E.J.T. Construction., Inc. v. Commonwealth

47 Pa. Commw. 492 | Pa. Commw. Ct. | 1979

Opinion by

Judge Blatt,

E.J.T. Construction, Inc. (employer) appeals from a decision of the Workmen’s Compensation Appeal Board (Board) which reversed a referee’s determination and granted benefits to the claimant, Bruno Larusso.

The claimant suffered a heart attack on the evening of Friday, October 17, 1975 while at home. On the evening of Sunday, October 19, 1975, his daughter *494telephoned a representative of the employer to inform him that her father was hospitalized and would therefore not be at work the next day. It was not until May of 1976, however, that the claimant filed a petition for workmen’s compensation benefits pursuant to The Pennsylvania Workmen’s Compensation Act.1 The referee found after a hearing that the claimant had suffered an injury in the course of his employment which rendered him totally disabled, but denied the petition on the basis that the claimant had failed to give timely notice of his injury to the employer within the 120-day limitation period imposed by Section 311 of the Act, 77 P.S. §631.

On appeal, the Board reversed the decision of the referee after concluding that the daughter’s phone call of October 19, 1975, was sufficient notice under the Act. That Board found that

Since the employer was already aware of a prior heart attack which occurred during the course of employment; a workmen’s compensation claim for same; a light duty restriction and heavy work despite it, it had sufficient information to make a proper investigation when it became aware of a recurring heart attack from which the employee [claimant] never recovered.

This appeal followed.

Section 311 of the Act provides:

Unless the employer shall have knowledge of the occurrence of the injury, or unless the employe or someone in his behalf, or some of the dependents or someone in their behalf, shall give notice thereof to the employer within twenty-one days after the injury, no compensation shall be due until such notice be given, *495and, unless such notice he given within one hundred and twenty days after the occurrence of the injury, no compensation shall be allowed. However, in cases of injury resulting from ionizing radiation or any other cause in which the nature of the injury or its relationship to the employment is not known to the employe, the time for giving notice shall not begin to run until the employe knows, or by the exercise of reasonable diligence should know, of the existence of the injury and its possible relationship to his employment. The term ‘injury’ in this section means, in cases of occupational disease, disability resulting from occupational disease.
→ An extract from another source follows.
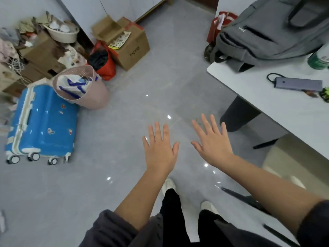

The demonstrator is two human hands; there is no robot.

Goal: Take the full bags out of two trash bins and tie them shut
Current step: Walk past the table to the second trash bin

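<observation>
Head view: nearest, the left hand (160, 150) and right hand (212, 145) hover over the grey floor (124, 125), fingers spread, holding nothing, so I judge no bag is yet in hand. Farther left, the pink trash bin (97, 98) leans tilted against a blue suitcase (42, 122), a white-and-blue bag (71, 84) stuffed inside. The next move calls for stepping there and gathering the bag's rim; no second bin shows.

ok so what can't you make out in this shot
Head view only.
- Pink bin: the white and blue bag hides what lies under it.
- Second bin: none I can pick out; the pile top left is blurred.
- Green container: cut off by the right edge.
- Red bag top right: mostly behind the table and backpack.
</observation>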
While we do not believe that the record before us supports the Board’s conclusion that the employer was given notice of the injury within 120 days of its occurrence, we do believe that this conclusion is not dispositive of the issue. The second sentence of Section 311 of the Act clearly provides that, when the relationship of the injury to the employment is not known to the employee, the 120-day period does not begin to run until the employee either knows or should know of such a relationship. Here, however, the referee failed to make any finding whatever as to when the claimant knew or should have known of the causal relationship between his employment and his heart attack. And as the Board correctly pointed out in its opinion, there is no testimony of record concerning this crucial issue.

Because further appellate review is impossible without this information, see Zacek v. Republic Steel Corp., 25 Pa. Commonwealth Ct. 199, 359 A.2d 842 (1976), we are compelled to remand the matter so that the factfinder can properly make relevant findings concerning when the notice period began to run.

*496Order

And Now, this 30th day of November, 1979, it is ordered that the record in this ease be remanded to the Workmen’s Compensation Appeal Board for proceedings consistent with this opinion.

Act of June 2, 1915, P.L. 736, as amended, 77 P.S. §1 et seq.